▶ [Exercise instructions]
Reproduce the first line of the material below and each line after it, exactly, through the line containing "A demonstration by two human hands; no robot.", and give nothing more.

▶ [Collected material]
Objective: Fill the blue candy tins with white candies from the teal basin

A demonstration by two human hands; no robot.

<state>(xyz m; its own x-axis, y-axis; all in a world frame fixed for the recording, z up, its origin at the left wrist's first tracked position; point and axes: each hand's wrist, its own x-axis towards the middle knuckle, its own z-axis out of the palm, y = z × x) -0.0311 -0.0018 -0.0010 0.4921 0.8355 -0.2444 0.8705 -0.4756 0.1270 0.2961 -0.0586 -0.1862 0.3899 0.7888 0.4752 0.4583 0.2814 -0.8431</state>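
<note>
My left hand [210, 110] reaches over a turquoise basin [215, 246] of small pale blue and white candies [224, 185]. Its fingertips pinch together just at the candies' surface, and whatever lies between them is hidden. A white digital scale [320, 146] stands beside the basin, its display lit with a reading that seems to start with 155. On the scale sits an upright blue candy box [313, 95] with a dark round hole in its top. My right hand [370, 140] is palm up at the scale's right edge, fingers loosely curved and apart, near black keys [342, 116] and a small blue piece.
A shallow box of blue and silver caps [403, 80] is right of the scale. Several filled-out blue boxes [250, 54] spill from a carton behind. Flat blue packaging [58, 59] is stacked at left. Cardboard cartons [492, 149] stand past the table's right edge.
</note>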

▶ [Reply]
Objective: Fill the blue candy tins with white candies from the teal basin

A demonstration by two human hands; no robot.

Nothing further is required of the output.